THE PROBLEM –
Using the entries that follow, write out the line containing "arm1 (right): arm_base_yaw", the line containing "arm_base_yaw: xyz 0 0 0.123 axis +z", and every line between them, exactly and nothing else.

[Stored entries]
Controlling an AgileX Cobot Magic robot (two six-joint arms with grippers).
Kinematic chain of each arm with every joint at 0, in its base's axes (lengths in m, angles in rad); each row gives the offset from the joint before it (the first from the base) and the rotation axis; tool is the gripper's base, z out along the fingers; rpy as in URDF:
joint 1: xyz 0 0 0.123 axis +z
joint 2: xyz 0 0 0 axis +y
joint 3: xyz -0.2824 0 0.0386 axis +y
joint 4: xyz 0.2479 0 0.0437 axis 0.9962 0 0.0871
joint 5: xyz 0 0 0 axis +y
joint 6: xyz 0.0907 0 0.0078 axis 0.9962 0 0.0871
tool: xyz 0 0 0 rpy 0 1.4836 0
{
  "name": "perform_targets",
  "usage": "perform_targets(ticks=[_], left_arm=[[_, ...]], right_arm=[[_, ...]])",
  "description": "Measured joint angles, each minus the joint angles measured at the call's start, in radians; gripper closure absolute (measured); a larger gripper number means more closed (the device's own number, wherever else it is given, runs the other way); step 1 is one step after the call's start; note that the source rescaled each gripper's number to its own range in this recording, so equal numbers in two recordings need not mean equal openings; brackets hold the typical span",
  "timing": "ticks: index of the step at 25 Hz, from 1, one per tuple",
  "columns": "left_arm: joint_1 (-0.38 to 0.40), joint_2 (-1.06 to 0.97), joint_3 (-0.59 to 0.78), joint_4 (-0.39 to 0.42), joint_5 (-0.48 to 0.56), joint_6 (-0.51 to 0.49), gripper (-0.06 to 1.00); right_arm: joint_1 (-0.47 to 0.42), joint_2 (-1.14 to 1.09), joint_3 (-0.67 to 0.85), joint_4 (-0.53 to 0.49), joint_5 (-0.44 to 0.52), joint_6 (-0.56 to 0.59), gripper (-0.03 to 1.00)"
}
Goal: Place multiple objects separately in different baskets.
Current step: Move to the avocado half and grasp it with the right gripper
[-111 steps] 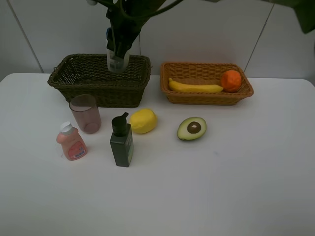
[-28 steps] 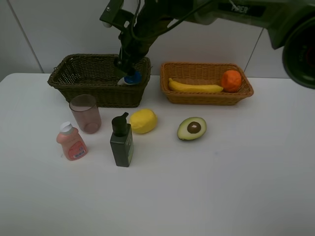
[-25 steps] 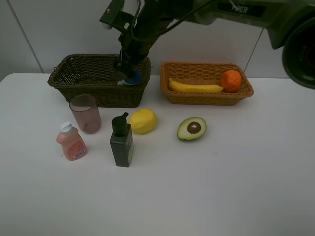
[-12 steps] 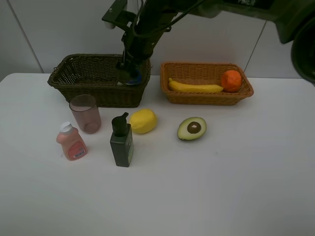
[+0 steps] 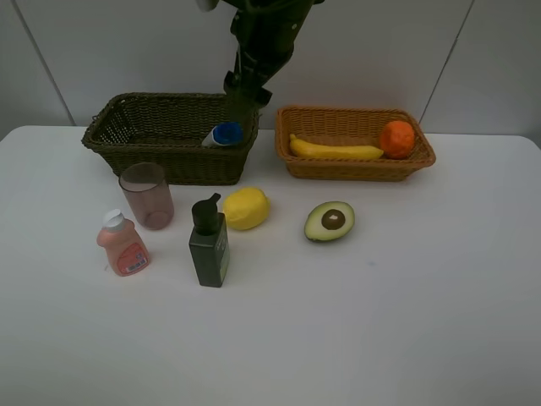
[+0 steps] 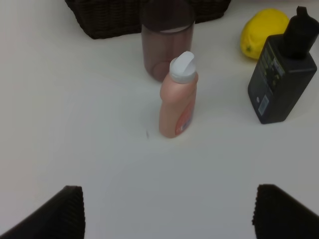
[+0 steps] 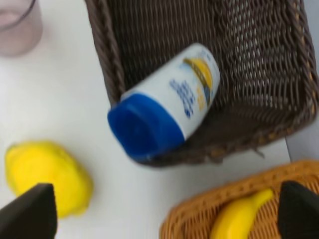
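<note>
The white bottle (image 5: 225, 134) lies on its side in the dark basket (image 5: 161, 162), at the basket's 4 o'clock corner, its blue cap propped against the rim. It looks delivered, though that lean may let it roll. The right claw (image 5: 243, 91) hangs just above it, spread wide and holding nothing. The left claw (image 6: 169, 214) is also spread and empty, over the table (image 5: 389, 321) near the pink bottle (image 5: 123, 245).

Taking directions from the white bottle, the light basket (image 5: 355, 171) sits at 3 o'clock and holds the banana (image 5: 334, 151) and orange (image 5: 396, 138). The lemon (image 5: 246, 208) is at 6 o'clock, with the pump bottle (image 5: 209, 245) just beyond it. The cup (image 5: 147, 195) is at 8 o'clock, the pink bottle at 7 and the avocado (image 5: 330, 221) at 4. Lemon and pump bottle stand close, which could crowd a grasp on either.
</note>
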Motion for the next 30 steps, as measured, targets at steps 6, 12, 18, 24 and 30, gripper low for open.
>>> perform_targets(ticks=[6,12,18,24,30], left_arm=[[0.000,0.000,0.000,0.000,0.000,0.000,0.04],[0.000,0.000,0.000,0.000,0.000,0.000,0.04],[0.000,0.000,0.000,0.000,0.000,0.000,0.04],[0.000,0.000,0.000,0.000,0.000,0.000,0.04],[0.000,0.000,0.000,0.000,0.000,0.000,0.04]], right_arm=[[-0.003,-0.052,-0.001,-0.048,0.116,0.000,0.08],[-0.003,-0.084,0.022,-0.073,0.119,0.000,0.08],[-0.022,-0.153,0.258,-0.110,0.111,0.000,0.08],[-0.038,-0.232,0.484,-0.158,0.017,-0.051,0.08],[-0.038,-0.259,0.686,-0.164,-0.100,-0.238,0.08]])
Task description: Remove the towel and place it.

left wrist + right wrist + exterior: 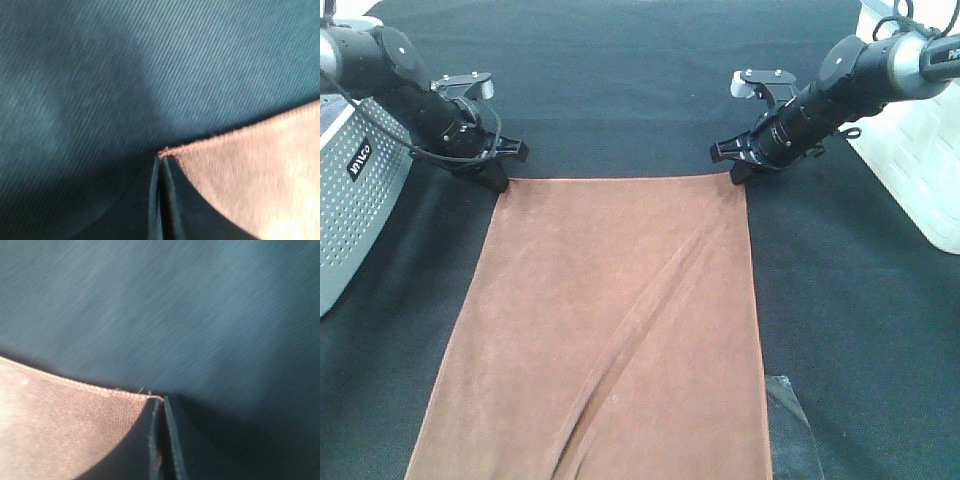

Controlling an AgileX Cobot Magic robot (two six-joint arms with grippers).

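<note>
The rust-brown towel (620,320) lies flat on the black table cloth (640,80), running from mid-table to the near edge, with a long diagonal crease across it. My left gripper (498,183) sits at its far left corner. The left wrist view shows the jaws pressed together (161,159) with the hemmed corner of the towel (260,170) pinched at their tip. My right gripper (735,175) is at the far right corner. Its jaws meet (161,401) on the stitched corner of the towel (65,420) in the right wrist view.
A grey perforated basket (350,200) stands at the left edge, close behind the left arm. A white container (920,160) stands at the right edge. A small dark glossy patch (790,420) lies beside the towel's near right side.
</note>
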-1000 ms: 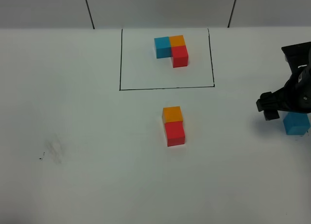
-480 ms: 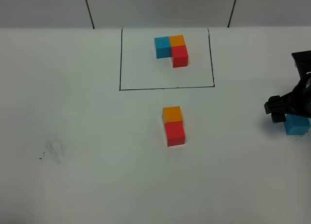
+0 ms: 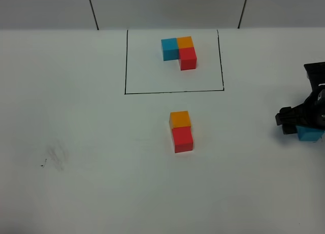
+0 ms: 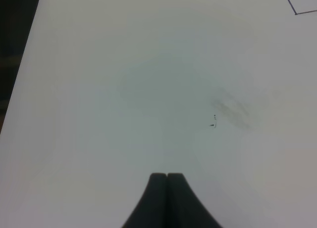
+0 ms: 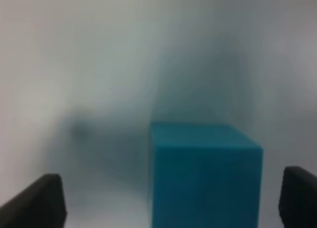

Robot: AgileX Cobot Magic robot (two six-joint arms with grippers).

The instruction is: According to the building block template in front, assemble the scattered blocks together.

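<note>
The building block template (image 3: 179,50) is an L of blue, orange and red cubes inside a black drawn frame (image 3: 125,66) at the back of the table. Of the scattered blocks, the orange cube (image 3: 180,119) touches the red cube (image 3: 183,139) at mid-table. The blue cube (image 3: 310,134) lies at the far right, partly hidden under my right gripper (image 3: 300,123). In the right wrist view the blue cube (image 5: 205,173) stands between the open gripper's (image 5: 168,203) two fingertips (image 5: 39,201), apart from both. My left gripper (image 4: 167,198) is shut, empty, above bare table.
A grey smudge (image 3: 56,158) marks the white table at the front left, and the left wrist view shows that smudge (image 4: 233,109) too. The table's edge (image 4: 22,65) runs along a dark strip in the left wrist view. A corner of the frame (image 4: 297,5) shows there.
My right gripper has shifted right and come down over the blue cube, hiding more of it. The orange and red cubes and the left gripper have not moved.
</note>
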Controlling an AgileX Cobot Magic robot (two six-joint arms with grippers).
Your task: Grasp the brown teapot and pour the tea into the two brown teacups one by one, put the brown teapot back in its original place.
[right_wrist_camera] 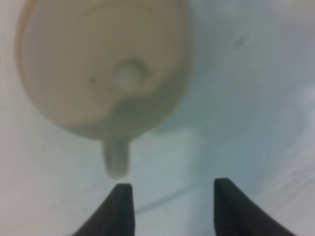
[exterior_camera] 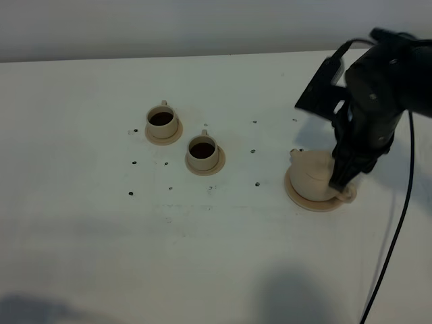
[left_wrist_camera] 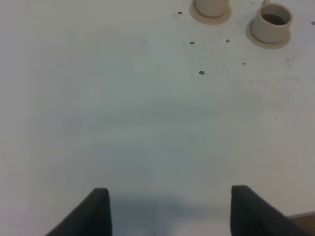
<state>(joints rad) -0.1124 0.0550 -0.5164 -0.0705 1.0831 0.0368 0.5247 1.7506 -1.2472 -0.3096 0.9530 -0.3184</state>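
Light: soft, even, slightly dim
Shadows: diffuse grey patches, lower edge of the overhead frame
Focus: right wrist view heavily blurred; others mildly soft

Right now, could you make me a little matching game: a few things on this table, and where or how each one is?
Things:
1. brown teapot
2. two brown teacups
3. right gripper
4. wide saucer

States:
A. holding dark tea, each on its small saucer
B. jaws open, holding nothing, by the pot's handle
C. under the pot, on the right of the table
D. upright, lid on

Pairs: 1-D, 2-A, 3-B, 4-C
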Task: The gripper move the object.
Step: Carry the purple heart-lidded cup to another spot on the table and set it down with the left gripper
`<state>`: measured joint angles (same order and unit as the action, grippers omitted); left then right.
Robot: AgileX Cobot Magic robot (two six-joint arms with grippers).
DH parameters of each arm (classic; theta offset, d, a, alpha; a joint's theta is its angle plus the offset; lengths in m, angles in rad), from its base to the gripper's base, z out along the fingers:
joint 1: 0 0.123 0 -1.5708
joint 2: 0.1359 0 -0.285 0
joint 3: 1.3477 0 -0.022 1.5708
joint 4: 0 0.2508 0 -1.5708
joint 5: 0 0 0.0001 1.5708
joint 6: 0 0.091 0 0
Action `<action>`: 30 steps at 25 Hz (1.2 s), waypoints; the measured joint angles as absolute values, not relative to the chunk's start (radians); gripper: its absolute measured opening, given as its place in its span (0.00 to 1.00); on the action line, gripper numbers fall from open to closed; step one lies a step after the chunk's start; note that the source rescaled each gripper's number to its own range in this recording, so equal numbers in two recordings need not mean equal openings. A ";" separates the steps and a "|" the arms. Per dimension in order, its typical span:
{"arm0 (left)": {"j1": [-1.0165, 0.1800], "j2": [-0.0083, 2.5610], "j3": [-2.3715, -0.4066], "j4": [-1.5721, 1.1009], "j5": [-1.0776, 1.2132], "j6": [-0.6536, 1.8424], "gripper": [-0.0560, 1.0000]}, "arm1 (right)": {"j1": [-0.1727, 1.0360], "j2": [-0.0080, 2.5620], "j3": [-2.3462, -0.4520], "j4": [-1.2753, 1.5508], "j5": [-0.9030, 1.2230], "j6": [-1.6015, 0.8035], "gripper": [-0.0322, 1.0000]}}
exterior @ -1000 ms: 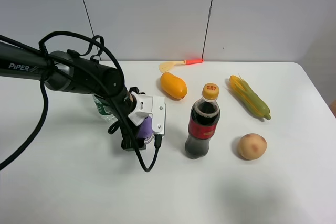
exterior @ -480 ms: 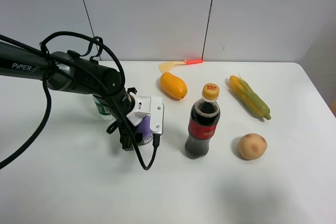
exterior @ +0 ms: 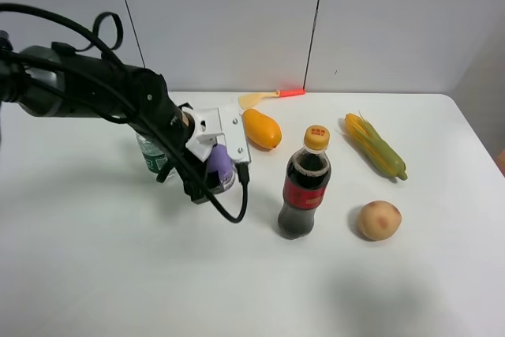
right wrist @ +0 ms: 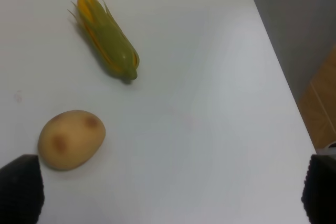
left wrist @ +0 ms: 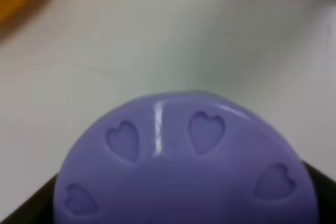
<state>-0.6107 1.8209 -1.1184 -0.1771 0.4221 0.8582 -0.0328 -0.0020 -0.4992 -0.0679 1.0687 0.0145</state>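
Observation:
The object, a small tub with a lilac lid (exterior: 219, 165), sits between the jaws of my left gripper (exterior: 211, 177), which is shut on it and holds it just above the white table, left of the cola bottle. In the left wrist view the lilac lid (left wrist: 184, 166) with heart-shaped holes fills the lower frame, with black jaw corners on either side of it. The tub's labelled side is hidden by the gripper. My right gripper (right wrist: 169, 190) is open and empty above the table's right side; it does not show in the exterior view.
A cola bottle (exterior: 304, 183) stands mid-table. A mango (exterior: 261, 129) and a yellow spatula (exterior: 270, 96) lie behind it. A clear water bottle (exterior: 155, 157) stands behind the left arm. Corn (exterior: 375, 146) (right wrist: 107, 38) and a potato (exterior: 379, 219) (right wrist: 71, 139) lie at the right.
My left arm has risen and swung toward the back right, carrying the tub up from the table toward the mango. The other things have not moved.

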 joint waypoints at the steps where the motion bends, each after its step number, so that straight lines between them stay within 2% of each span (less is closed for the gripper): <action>1: -0.611 1.809 -1.141 -0.175 0.450 0.823 0.08 | -0.033 -0.002 -0.499 -0.068 1.069 0.015 1.00; 7: -0.611 1.797 -1.377 -0.131 0.704 0.593 0.08 | -0.033 -0.002 -0.499 -0.068 1.069 0.015 1.00; 12: -0.611 1.798 -1.569 -0.069 0.860 0.495 0.08 | -0.033 -0.002 -0.499 -0.068 1.069 0.015 1.00; 21: -0.614 1.894 -1.830 -0.064 0.999 0.379 0.08 | -0.033 -0.002 -0.499 -0.068 1.069 0.015 1.00; 30: -0.685 2.100 -2.122 -0.061 1.092 0.334 0.08 | -0.033 -0.002 -0.499 -0.068 1.069 0.015 1.00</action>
<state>-0.6847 2.1003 -2.1217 -0.0612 1.0924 0.3336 -0.0328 -0.0020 -0.4992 -0.0679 1.0687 0.0145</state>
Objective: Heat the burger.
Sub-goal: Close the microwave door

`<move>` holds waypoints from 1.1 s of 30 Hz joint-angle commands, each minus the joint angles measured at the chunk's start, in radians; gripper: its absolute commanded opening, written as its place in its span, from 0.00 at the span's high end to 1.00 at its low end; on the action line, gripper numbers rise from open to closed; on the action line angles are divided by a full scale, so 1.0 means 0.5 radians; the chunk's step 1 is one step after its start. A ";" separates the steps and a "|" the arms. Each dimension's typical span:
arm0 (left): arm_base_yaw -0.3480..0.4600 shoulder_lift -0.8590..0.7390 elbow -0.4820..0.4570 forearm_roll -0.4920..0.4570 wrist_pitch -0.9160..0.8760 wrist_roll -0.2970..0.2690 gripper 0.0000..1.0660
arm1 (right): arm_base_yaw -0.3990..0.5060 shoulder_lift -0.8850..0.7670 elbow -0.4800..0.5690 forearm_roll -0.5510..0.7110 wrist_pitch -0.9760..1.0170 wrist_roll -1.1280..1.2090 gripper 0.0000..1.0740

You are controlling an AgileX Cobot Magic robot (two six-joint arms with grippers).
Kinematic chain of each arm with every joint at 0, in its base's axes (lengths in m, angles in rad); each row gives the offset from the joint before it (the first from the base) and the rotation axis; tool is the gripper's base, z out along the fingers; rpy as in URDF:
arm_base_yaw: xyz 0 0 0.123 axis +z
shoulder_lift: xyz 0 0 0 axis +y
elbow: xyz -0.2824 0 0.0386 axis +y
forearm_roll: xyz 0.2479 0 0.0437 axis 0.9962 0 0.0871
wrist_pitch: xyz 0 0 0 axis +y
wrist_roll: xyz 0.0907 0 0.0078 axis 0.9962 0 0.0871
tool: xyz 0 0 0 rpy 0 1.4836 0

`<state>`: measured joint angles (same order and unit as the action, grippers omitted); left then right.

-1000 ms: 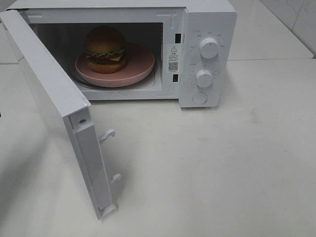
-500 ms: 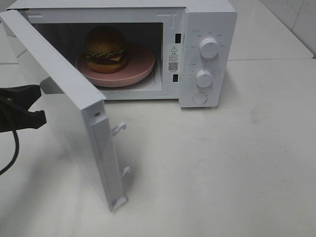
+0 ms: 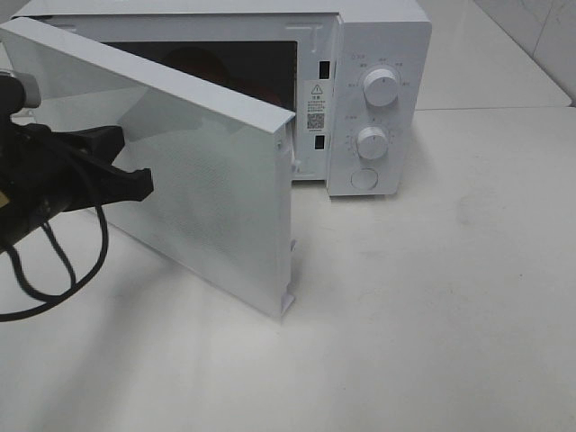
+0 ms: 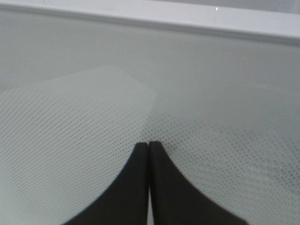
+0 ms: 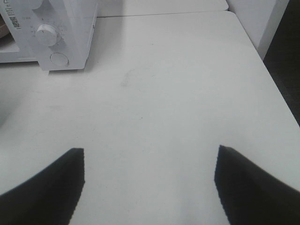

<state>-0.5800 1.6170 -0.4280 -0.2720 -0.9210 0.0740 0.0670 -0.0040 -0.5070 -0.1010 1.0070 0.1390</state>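
Fingers (image 4: 133,187) together against door (image 3: 216,171), burger (image 3: 191,61) half-hidden

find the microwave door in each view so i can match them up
exterior high: microwave door centre-left, half open, left gripper in front of it
left wrist: the door's dotted window fills the view
right wrist: not in it
shared landmark: lower knob, in exterior high and right wrist
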 commanded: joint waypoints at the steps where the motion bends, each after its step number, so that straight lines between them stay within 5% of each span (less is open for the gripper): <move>1: -0.096 0.118 -0.160 -0.126 -0.018 0.020 1.00 | -0.012 -0.060 0.002 -0.006 -0.022 0.008 0.30; 27: -0.214 0.664 -1.096 -0.552 0.290 0.228 1.00 | -0.012 -0.060 0.002 -0.006 -0.022 0.008 0.30; 33: -0.210 0.758 -1.272 -0.698 0.374 0.408 1.00 | -0.012 -0.060 0.002 -0.006 -0.022 0.006 0.30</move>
<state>-0.7100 1.9850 -1.0200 -0.5570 -0.6420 0.2490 0.0670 -0.0040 -0.5070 -0.1010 1.0070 0.1390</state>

EXERCISE ANSWER –
arm1 (right): arm_base_yaw -0.3990..0.5060 shoulder_lift -0.8850..0.7670 elbow -0.4800..0.5690 forearm_roll -0.5510..0.7110 wrist_pitch -0.9760..1.0170 wrist_roll -1.1280..1.2090 gripper 0.0000..1.0740

You are controlling an AgileX Cobot Magic robot (two six-joint arms with grippers).
Kinematic chain of each arm with every joint at 0, in its base's axes (lengths in m, angles in rad); each row gives the offset from the joint before it (the first from the base) and the rotation axis; tool is the gripper's base, z out along the fingers; rpy as in URDF:
arm_base_yaw: xyz 0 0 0.123 axis +z

Nothing remains open in this exercise.